About this task:
Looking through the material below, say how many lines contain the string "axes" and add nothing more.

BEGIN Records for the exercise

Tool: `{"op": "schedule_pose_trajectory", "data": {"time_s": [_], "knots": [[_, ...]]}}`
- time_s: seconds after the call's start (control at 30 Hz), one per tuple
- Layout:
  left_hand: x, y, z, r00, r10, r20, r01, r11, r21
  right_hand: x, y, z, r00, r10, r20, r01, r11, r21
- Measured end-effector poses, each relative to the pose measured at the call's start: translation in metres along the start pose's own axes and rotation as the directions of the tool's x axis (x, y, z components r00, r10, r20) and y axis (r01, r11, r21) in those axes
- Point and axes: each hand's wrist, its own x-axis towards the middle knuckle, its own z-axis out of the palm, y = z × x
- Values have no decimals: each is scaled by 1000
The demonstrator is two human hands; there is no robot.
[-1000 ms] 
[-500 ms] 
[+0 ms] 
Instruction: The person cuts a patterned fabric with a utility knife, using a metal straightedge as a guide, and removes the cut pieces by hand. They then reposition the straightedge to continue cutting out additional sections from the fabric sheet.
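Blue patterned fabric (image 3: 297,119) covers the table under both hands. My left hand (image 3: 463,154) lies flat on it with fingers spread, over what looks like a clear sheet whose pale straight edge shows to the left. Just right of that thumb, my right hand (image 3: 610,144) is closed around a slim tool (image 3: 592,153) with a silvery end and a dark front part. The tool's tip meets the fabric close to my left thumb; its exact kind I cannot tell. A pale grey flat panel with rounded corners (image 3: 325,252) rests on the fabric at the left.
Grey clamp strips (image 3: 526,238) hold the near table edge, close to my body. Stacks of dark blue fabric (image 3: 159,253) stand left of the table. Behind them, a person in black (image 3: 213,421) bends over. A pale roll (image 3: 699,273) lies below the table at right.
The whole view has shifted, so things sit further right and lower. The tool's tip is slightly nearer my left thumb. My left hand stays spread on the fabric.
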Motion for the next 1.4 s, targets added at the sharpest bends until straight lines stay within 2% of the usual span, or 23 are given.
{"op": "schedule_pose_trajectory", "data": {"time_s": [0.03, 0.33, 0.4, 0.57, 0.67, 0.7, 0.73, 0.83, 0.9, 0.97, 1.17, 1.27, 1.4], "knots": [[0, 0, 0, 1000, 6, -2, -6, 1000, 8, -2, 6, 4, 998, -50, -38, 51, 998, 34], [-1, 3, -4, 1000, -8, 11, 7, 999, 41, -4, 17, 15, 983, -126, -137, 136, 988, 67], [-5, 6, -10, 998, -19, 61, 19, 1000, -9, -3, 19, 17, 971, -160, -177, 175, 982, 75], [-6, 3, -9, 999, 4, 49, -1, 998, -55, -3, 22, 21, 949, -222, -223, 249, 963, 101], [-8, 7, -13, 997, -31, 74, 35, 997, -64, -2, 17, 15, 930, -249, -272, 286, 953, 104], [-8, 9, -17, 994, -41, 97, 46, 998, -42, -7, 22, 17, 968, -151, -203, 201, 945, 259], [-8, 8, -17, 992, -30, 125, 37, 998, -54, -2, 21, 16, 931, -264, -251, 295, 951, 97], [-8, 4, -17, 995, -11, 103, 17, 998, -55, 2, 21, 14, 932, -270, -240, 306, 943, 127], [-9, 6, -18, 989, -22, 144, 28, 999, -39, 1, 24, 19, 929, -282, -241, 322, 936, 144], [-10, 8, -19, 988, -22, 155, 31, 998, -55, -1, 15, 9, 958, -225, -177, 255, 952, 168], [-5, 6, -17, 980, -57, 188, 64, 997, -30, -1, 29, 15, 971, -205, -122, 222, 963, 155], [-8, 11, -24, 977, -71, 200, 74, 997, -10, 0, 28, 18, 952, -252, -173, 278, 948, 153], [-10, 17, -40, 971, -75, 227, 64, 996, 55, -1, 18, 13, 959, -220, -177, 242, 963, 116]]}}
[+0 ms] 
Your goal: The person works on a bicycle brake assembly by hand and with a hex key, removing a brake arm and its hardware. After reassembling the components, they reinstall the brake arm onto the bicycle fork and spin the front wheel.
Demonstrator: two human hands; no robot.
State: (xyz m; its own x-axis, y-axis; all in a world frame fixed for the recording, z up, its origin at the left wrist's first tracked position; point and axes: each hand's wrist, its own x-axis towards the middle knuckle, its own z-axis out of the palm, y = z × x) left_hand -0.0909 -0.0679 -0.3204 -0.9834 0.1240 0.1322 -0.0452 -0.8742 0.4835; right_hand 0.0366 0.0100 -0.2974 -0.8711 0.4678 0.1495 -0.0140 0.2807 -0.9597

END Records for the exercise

Reply to the task:
3